Problem statement> In the entries below, how many lines contain the word "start"? State the number and nothing more.

Material for this exercise>
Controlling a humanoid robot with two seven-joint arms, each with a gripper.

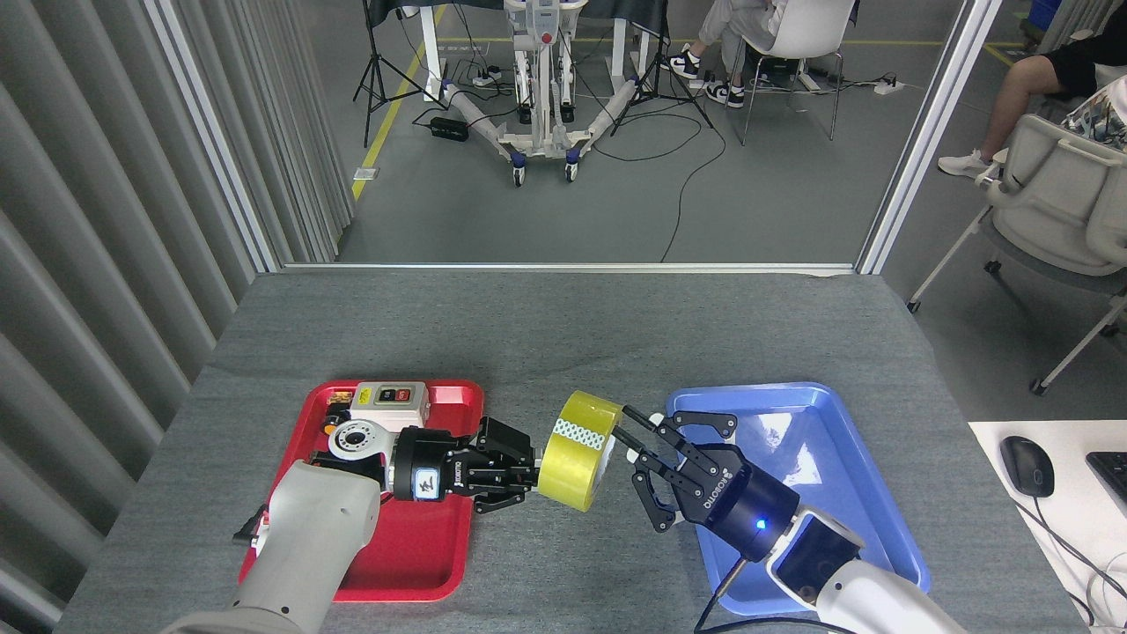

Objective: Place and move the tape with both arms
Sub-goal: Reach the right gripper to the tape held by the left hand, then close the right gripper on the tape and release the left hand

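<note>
The tape [574, 451], a yellow roll with a patterned tab on its rim, is held on edge just above the grey table, between the two trays. My left gripper [531, 472] reaches in from the red tray side and is shut on the roll's left rim. From over the blue tray, my right gripper [636, 468] is open and faces the roll's right face. Its upper fingertip [622, 421] is right at that face; whether it touches I cannot tell.
A red tray [440, 563] on the left holds a white switch box [390, 403] and small parts. A blue tray [836, 467] lies under my right arm. A white desk with a mouse [1027, 465] stands at the right. Beyond the table are seated people, chairs and cables.
</note>
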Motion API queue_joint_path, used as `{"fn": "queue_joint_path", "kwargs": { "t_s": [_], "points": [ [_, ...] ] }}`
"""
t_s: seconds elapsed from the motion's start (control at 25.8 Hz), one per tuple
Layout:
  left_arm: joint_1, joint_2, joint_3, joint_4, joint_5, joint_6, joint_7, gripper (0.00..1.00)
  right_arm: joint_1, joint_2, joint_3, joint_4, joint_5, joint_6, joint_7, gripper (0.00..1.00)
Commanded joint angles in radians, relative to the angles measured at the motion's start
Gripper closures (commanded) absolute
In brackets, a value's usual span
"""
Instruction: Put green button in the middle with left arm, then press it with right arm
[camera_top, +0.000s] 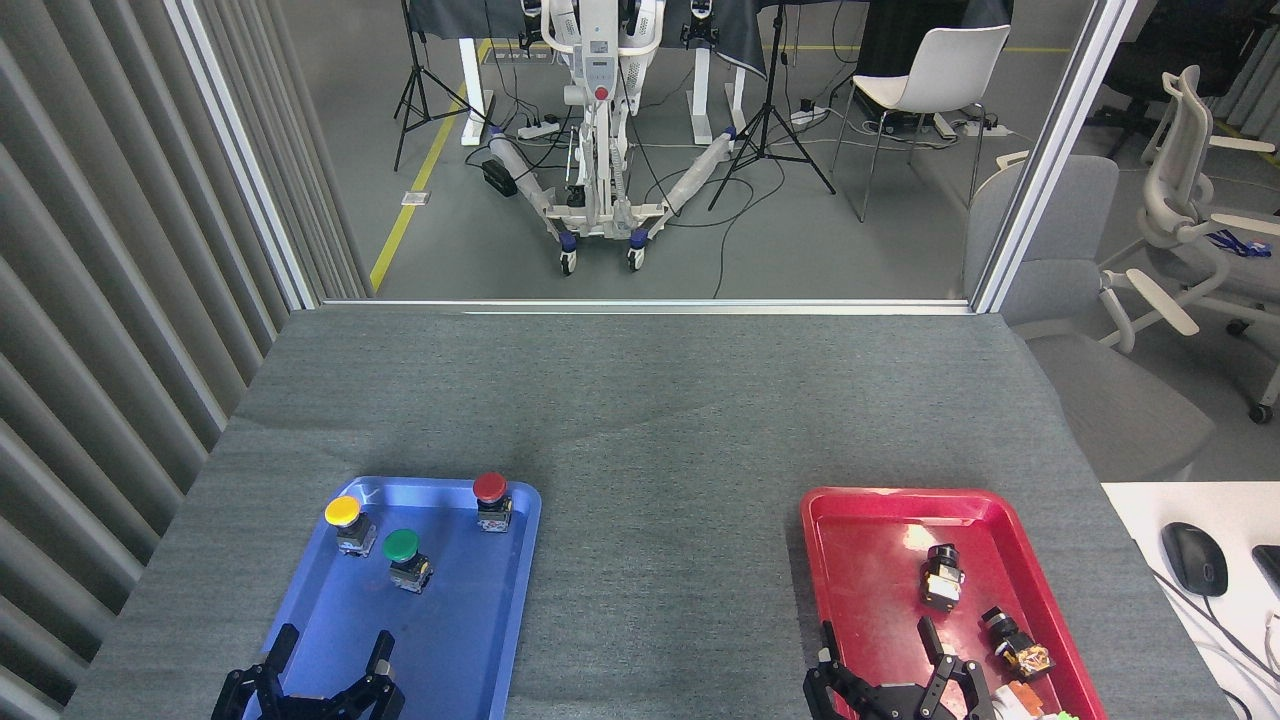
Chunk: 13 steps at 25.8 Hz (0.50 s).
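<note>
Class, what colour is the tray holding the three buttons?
Blue. The tray shows best in the head view, the only view given.
</note>
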Motion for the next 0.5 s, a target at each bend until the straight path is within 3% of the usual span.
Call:
{"fn": "queue_joint_path", "kwargs": {
  "t_s": [0.0,0.47],
  "points": [
    [-0.003,0.002,0.001,0.015,-0.001,-0.004,-0.004,0.01,-0.002,0.007,-0.001,0.004,0.005,-0.006,-0.002,0.00],
    [-0.031,0.024,0.000,0.068,-0.004,-0.008,-0.007,0.02,-0.009,0.014,-0.007,0.006,0.005,-0.009,-0.026,0.00]
  ]
}}
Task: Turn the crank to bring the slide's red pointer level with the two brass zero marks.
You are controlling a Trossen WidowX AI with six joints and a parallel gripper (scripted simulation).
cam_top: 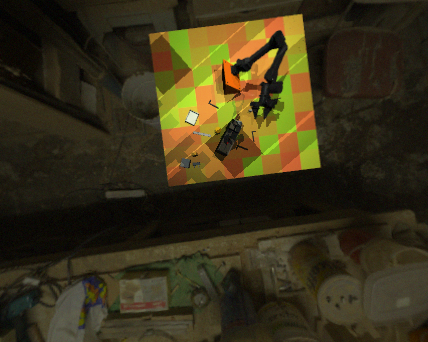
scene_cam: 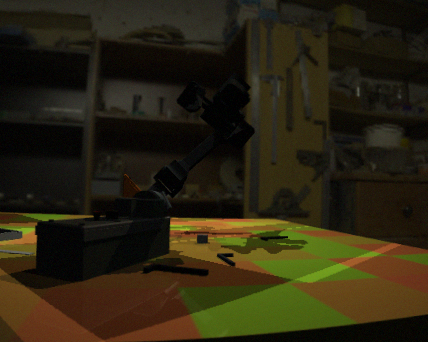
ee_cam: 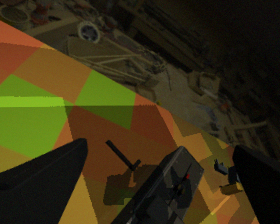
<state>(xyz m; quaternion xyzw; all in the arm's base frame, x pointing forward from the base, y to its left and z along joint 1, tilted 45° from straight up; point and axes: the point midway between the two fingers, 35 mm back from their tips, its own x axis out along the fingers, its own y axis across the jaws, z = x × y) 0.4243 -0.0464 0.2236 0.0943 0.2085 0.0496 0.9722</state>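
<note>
The machine, a long dark box [cam_top: 228, 142] [scene_cam: 106, 247] [ee_cam: 156, 200], stands on the patterned table. In the wrist view its top carries small dark parts and a small red spot [ee_cam: 188, 176]; I cannot tell whether that is the pointer. The crank handle and brass marks are too dark and small to make out. My gripper [cam_top: 263, 116] [ee_cam: 161, 149] is open and empty, with its fingers wide apart in the wrist view. It is raised above the table, to the upper right of the machine in the top view, and touches nothing.
Black angled bars [cam_top: 241, 147] [scene_cam: 181, 270] [ee_cam: 122, 156] lie beside the machine. An orange wedge [cam_top: 229, 77] [scene_cam: 130, 186] stands by the arm's base. A white tray [cam_top: 191, 118] [scene_cam: 3, 234], a pale strip [cam_top: 202, 134] and small grey pieces [cam_top: 185, 163] lie on the machine's other side.
</note>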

Output of the exercise> 2